[Exercise]: Can you reproduce the data beneath, keeping every line exact?

[Source material]:
┏━━

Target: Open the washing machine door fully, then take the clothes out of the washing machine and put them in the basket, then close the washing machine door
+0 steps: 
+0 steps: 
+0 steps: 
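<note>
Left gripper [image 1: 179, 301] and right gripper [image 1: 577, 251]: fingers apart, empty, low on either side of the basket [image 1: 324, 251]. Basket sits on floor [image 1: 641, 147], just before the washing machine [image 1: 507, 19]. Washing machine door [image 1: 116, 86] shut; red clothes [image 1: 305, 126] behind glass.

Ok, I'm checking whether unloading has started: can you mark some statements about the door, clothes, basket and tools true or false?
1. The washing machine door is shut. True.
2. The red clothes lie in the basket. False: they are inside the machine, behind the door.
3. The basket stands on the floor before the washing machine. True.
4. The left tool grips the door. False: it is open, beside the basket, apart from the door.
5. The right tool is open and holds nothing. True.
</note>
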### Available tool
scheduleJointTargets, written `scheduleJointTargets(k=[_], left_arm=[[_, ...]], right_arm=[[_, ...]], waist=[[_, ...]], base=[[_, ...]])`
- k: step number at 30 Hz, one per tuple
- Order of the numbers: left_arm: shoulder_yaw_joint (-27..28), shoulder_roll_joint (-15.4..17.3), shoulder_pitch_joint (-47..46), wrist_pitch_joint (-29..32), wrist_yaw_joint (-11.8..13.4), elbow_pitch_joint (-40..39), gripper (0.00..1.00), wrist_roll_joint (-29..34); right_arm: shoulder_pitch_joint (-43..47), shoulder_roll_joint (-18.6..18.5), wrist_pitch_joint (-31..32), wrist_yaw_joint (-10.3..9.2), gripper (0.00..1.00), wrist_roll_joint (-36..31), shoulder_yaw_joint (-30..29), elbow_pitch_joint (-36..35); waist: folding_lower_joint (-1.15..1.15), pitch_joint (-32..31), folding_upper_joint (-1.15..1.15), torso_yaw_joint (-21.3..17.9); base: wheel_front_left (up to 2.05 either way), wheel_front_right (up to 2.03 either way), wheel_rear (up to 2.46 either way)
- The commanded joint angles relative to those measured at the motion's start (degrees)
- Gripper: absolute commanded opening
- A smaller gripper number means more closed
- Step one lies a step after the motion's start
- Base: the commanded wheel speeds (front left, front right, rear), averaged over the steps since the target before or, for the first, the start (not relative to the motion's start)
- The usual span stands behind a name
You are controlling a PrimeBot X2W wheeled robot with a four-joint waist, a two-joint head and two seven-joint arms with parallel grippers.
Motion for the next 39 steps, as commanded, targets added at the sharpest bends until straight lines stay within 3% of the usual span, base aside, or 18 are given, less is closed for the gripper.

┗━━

[Response to the exercise]:
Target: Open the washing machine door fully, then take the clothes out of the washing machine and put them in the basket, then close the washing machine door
+0 steps: 
+0 steps: 
+0 steps: 
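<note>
Left gripper [image 1: 179, 301] and right gripper [image 1: 577, 251]: fingers apart, empty, low on either side of the basket [image 1: 324, 251]. Basket sits on floor [image 1: 641, 147], just before the washing machine [image 1: 507, 19]. Washing machine door [image 1: 116, 86] shut; red clothes [image 1: 305, 126] behind glass.

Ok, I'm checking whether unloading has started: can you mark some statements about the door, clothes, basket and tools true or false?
1. The washing machine door is shut. True.
2. The red clothes lie in the basket. False: they are inside the machine, behind the door.
3. The basket stands on the floor before the washing machine. True.
4. The left tool grips the door. False: it is open, beside the basket, apart from the door.
5. The right tool is open and holds nothing. True.
</note>
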### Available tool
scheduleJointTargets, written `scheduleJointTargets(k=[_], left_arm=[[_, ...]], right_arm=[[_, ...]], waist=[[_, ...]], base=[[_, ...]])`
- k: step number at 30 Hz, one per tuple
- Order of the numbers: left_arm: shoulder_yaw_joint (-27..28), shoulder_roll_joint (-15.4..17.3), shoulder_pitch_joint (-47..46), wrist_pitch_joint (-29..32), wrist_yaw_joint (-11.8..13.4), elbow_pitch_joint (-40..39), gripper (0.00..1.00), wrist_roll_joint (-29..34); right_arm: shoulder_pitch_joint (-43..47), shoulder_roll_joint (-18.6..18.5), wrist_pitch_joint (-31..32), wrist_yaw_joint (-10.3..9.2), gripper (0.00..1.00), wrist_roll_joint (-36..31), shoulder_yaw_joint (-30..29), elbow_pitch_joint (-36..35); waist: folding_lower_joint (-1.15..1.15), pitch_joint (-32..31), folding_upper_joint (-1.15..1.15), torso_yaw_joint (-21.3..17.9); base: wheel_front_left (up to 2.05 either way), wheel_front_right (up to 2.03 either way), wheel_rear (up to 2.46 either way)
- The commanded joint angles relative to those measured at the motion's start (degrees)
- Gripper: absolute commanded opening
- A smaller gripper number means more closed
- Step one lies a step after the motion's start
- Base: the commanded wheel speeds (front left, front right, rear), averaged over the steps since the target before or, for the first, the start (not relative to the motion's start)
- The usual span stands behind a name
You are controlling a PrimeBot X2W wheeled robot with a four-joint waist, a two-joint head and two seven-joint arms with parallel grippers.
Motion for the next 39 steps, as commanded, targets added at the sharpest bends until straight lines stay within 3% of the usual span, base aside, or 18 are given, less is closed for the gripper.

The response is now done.